### Exercise
Restate each line of the listing exactly, without carrying over any pictures.

### Raw data

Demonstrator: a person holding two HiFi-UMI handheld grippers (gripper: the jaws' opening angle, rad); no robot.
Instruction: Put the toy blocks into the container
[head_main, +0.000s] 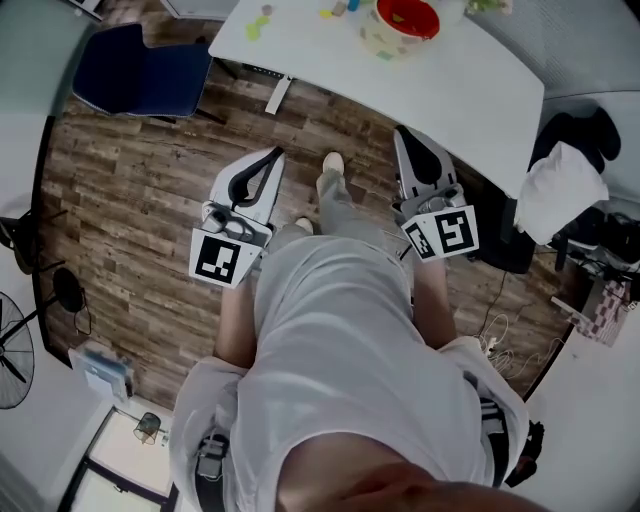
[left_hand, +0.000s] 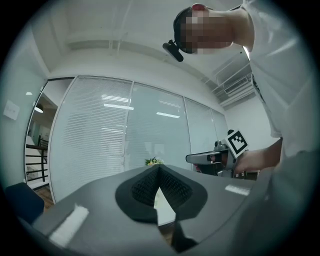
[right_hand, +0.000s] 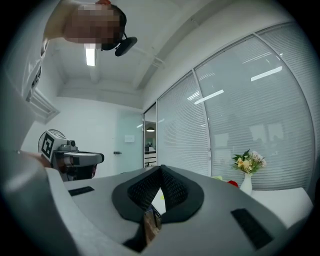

### Response for this exercise
Demonstrator: a person holding two HiFi-UMI handheld grippers (gripper: the jaws' opening angle, rad); no robot.
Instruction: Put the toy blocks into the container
[head_main, +0.000s] 
[left_hand, +0.000s] 
[right_hand, +0.000s] 

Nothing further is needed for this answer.